TÜİK verilerinin halkta yansımalarını ortaya koyan haberlerden örnek veren Adalet Kaya, yurttaşın TÜİK verilerine güvenmediğini belirtti. Adalet Kaya, “İnsanlar fakirleştikçe gelirlerinin çoğunu beslenmeye harcarlar. Gıda fiyatlarının aşırı arttığı ülkede halkın yüzde 70’i gelirinin yarıdan fazlasını gıdaya harcamak zorunda kalıyor. Kiraların neredeyse 3 katına çıktığı 2024 yılında önceki yıla göre 2,42 puan düşmüş. Kendinizce kurnaz yöntemlerle yurttaşları kandıracağınızı sanıyorsunuz ama az önce verdiğim örneklerde de görüldüğü gibi yurttaşlar kalmıyor. TÜİK açlık ve yoksulluk sınırına dair rakamları açıklamıyor, açıklamadığınız da açlık ve yoksulluk ortadan mı kalkıyor diye sormak istiyoruz? Günlerdir burada konuştuğumuz gittikçe derinleşen açlık ve yoksulluk. Verileri çarpıtmayı o kadar abarttınız ki TÜİK 98 yıllık tarihinde ilk kez uluslararası kuruluşlardan uyarı aldı” sözlerini kullandı.

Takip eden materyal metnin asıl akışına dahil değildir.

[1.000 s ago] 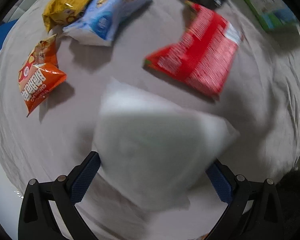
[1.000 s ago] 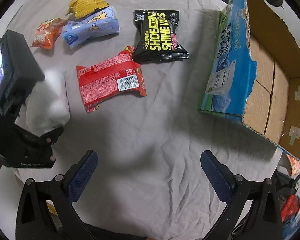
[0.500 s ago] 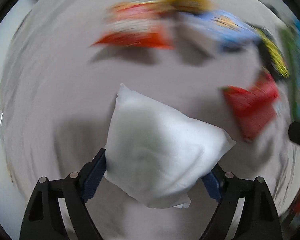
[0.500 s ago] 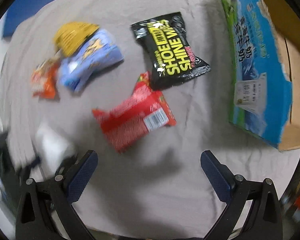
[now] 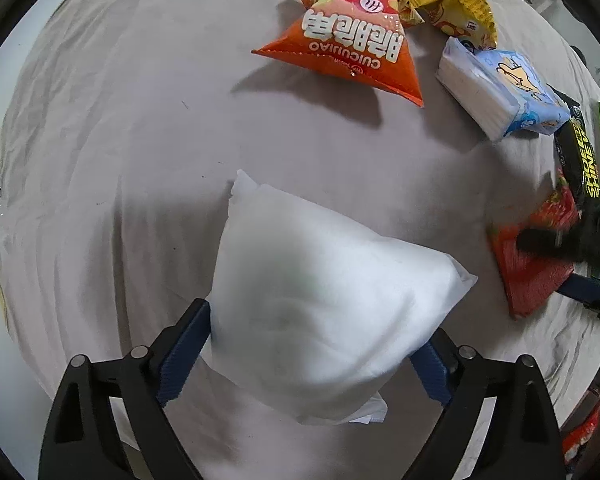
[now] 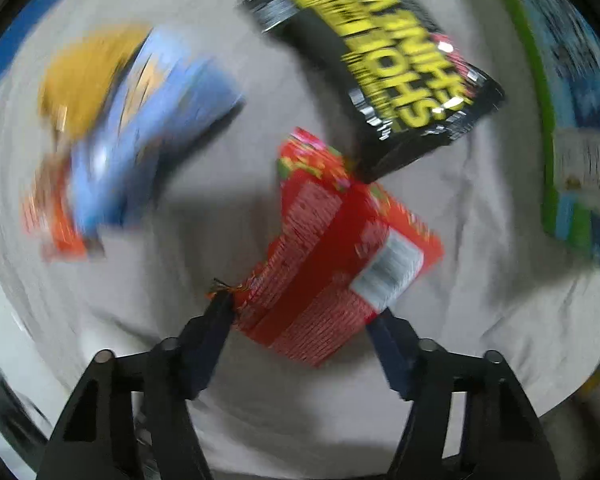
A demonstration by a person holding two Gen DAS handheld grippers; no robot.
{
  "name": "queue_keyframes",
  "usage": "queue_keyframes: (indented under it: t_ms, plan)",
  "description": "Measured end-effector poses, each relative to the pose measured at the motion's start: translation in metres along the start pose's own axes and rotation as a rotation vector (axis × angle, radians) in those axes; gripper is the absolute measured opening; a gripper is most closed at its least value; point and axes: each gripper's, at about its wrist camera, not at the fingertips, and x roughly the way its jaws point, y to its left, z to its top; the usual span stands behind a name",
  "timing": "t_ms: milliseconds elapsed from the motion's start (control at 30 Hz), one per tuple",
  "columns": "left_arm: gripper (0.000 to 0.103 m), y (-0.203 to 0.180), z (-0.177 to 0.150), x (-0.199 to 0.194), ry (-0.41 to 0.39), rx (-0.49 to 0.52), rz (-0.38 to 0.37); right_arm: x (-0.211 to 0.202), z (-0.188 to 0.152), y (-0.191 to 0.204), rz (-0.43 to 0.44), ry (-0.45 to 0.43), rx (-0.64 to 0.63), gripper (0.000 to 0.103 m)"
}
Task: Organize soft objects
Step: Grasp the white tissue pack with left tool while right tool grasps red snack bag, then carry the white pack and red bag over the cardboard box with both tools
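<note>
Since a second ago both hands have swung and rolled — the right one has dropped from open cloth down over the red packet. From the left wrist view, the white pillow pack (image 5: 332, 308) sits squarely between the left gripper (image 5: 312, 356) jaws, both pads against its sides, above the grey-clothed surface (image 5: 120, 140); the jaws are easing open, so the soft, puffy pack may slip out and land crooked. In the right wrist view, blurred by motion, the right gripper (image 6: 304, 328) jaws are closing on the red packet (image 6: 340, 264), which lies between them at its near end — the left pad only catches a frayed corner, so the hold may pinch film and slide off.
</note>
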Motion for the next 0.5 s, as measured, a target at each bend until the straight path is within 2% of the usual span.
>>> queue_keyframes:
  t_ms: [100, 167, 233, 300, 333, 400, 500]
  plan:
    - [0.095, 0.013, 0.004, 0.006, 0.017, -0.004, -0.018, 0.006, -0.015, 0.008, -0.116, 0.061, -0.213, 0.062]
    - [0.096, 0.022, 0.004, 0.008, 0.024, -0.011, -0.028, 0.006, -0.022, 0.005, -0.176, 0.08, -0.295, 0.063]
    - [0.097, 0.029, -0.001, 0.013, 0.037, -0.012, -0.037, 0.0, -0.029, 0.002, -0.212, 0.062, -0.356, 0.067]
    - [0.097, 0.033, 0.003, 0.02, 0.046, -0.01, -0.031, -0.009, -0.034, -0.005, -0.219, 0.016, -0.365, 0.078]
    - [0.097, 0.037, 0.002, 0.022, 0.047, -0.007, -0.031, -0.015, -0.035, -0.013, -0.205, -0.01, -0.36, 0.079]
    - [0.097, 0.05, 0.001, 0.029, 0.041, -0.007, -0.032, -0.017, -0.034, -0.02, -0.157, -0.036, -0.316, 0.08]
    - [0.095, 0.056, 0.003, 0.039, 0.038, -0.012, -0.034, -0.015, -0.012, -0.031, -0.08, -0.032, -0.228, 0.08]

‘BÖLGESEL EŞİTSİZLİK ARTIYOR’
Kürdistan kentlerindeki bölgesel eşitsizlikleri ortaya koymak için kürsüde istihdam, işsizlik ve sosyal sermaye bakımından verileri gösteren haritaları sunan Adalet Kaya devamında şunları söyledi: “Ülkedeki yoksulluk, işsizlik, kayıp çocuklar gibi verileri gizlemeye çalıştığınızı cümle alem biliyor. Bir de gizleyemediğiniz veriler var. TÜİK’in en iyi yaptığı hakikati çarpıtmak ve gizlemektir. Ama bu konuda oldukça mahir olmasına rağmen bölgesel eşitsizlikler konusunda ne yazık ki gördüğünüz gibi başaralı değil. Sağlık hakkına, eğitim hakkına erişim de bu haritalardaki gibi. Kürtlerin yaşadığı yerlerde her şey geri kalmış durumda.”
‘YÜZYILLIK TABLO’
Adalet Kaya, “Bu tablo yüzyıllık bir tablo. Şark Islahat Planı’ndan bugüne sürdürülen ve bugün de kayyımlar eliyle derinleştirilen Kürdü ret ve inkâr siyasetinin bir sonucudur bu harita. Bu harita bu meselinin ekonomi politiğidir. Yine bu haritaların da açıkça gösterdiği bölgesel eşitsizliklerin nedeni Kürt sorunun demokratik ve eşitlikçi bir çözüme kavuşturulmamasıdır. Aynı anlayış dış politikada da devam ediyor; Suriye’nin geleceğine bombayla, silahla, savaşı büyüterek katkı sunamazsınız. Tüm halkların ve tarafların haklarını ve kimliklerini tanıyan bir yaklaşımla barışa katkı sunulur ve bütçeyi savaşa harcamak yerine asgari ücretliye, emekliye, memura, öğrenciye, memura harcayabilirsiniz. Barış sadece çatışmanın sonlanması değil diyalog ve çözüm yollarının açılmasıdır” ifadelerini kullandı.